**About this exercise:** Please count, in the material below, each line containing "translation", and report only the number.

===============

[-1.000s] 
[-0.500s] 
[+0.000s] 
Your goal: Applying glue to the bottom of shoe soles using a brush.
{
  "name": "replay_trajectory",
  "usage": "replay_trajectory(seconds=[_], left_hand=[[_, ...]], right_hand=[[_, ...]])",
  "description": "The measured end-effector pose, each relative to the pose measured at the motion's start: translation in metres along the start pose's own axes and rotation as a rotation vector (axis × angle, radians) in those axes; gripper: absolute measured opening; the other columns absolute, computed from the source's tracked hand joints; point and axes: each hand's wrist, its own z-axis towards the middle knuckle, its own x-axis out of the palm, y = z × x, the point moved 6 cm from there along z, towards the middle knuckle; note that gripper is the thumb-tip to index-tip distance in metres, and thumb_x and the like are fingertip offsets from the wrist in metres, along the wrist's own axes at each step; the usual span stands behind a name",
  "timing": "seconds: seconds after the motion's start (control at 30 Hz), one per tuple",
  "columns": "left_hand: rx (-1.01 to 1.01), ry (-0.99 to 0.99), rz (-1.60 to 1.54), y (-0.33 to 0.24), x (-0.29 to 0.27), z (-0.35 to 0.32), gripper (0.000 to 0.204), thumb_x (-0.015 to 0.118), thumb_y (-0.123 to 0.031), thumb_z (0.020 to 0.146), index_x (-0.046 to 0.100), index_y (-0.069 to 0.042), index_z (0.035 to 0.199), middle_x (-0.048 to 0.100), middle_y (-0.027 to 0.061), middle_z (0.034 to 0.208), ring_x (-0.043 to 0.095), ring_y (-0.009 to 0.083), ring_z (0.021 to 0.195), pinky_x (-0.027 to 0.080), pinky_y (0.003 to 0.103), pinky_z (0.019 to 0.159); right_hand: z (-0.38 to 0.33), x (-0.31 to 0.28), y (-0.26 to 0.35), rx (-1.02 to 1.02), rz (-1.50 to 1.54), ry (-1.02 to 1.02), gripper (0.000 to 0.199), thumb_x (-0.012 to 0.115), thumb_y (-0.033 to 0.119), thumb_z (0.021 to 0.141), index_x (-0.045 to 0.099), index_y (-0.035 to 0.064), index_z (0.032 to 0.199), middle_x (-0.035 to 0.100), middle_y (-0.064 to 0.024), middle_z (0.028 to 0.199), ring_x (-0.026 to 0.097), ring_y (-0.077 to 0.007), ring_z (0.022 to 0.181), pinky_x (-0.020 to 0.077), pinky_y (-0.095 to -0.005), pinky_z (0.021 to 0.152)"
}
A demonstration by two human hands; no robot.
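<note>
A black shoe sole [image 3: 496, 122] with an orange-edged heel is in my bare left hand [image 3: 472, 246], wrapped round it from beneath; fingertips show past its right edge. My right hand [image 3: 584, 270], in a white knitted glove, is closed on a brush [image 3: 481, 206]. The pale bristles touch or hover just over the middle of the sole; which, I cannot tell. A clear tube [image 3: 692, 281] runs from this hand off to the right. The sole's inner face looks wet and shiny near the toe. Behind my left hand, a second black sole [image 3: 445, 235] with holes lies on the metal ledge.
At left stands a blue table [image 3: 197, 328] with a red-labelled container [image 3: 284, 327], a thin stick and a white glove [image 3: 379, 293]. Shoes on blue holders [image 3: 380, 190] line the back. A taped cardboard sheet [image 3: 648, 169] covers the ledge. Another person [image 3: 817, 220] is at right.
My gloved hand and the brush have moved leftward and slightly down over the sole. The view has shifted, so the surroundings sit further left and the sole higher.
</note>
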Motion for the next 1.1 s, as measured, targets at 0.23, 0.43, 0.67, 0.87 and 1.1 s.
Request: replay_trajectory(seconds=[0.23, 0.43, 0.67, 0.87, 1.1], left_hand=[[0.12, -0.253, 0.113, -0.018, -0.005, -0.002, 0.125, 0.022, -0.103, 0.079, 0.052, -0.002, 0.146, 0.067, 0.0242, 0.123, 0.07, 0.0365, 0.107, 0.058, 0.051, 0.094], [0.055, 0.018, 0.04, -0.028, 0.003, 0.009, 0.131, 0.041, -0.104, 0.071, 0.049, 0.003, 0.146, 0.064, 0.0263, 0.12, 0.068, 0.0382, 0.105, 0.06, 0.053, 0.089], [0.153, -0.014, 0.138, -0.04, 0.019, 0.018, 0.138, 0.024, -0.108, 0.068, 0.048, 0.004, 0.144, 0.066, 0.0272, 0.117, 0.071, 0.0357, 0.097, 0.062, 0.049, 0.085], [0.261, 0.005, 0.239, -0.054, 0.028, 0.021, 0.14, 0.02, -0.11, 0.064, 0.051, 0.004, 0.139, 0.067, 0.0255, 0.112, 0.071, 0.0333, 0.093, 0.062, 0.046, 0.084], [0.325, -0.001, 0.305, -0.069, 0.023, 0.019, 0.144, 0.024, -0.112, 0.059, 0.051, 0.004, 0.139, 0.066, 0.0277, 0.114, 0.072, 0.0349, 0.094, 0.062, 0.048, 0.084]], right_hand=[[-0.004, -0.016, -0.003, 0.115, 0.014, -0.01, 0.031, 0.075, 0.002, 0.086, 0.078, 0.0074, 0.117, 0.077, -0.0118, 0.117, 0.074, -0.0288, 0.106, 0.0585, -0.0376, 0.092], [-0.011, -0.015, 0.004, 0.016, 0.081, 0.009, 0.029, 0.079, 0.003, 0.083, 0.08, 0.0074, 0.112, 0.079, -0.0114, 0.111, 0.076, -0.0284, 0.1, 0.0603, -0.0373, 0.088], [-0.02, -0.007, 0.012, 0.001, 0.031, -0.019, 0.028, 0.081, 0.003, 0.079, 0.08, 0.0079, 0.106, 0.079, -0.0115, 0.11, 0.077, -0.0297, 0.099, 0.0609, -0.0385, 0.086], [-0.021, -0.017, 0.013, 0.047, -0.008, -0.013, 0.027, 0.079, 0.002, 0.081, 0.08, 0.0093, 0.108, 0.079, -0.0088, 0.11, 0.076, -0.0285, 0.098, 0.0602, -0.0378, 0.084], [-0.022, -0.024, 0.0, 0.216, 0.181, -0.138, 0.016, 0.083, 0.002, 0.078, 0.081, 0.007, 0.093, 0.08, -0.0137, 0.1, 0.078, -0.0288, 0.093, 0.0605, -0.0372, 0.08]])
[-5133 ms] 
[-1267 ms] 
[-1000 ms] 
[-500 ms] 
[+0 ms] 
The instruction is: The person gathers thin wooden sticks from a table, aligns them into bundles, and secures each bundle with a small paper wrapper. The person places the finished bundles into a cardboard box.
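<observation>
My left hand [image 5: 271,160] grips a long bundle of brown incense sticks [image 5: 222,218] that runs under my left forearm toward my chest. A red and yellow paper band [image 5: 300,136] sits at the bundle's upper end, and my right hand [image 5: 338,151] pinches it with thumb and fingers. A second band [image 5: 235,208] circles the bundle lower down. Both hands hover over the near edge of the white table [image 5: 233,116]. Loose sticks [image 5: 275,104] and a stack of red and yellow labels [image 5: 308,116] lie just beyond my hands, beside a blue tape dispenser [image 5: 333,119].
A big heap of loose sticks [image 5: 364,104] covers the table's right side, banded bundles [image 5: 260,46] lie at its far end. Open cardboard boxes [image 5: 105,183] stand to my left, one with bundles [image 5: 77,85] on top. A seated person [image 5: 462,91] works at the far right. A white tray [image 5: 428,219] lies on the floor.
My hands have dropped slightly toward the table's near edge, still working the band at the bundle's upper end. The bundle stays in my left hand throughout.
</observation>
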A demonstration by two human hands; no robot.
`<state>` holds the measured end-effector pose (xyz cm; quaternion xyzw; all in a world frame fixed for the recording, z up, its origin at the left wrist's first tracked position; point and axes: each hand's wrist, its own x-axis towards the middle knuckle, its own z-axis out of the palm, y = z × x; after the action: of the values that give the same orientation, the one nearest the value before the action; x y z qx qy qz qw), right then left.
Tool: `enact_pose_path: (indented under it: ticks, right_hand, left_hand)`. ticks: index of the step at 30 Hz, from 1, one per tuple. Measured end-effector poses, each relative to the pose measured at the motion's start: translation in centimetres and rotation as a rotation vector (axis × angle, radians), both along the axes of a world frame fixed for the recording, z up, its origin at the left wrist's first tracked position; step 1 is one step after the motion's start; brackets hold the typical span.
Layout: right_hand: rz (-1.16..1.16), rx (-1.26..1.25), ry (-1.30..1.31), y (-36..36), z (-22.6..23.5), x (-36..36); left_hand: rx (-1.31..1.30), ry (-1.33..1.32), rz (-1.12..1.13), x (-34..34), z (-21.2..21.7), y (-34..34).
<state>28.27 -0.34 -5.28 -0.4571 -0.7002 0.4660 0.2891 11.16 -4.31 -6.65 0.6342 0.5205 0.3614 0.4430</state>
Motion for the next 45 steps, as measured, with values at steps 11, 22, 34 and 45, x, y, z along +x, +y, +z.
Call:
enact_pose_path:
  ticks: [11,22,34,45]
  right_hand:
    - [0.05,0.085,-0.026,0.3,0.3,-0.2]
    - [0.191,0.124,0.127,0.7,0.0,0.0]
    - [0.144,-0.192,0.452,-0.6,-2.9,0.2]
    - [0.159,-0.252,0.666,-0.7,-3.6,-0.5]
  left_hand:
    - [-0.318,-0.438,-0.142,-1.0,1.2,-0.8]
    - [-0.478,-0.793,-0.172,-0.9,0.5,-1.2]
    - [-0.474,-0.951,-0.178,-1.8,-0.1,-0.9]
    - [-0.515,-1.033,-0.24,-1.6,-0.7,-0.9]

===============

**Task solution:** 2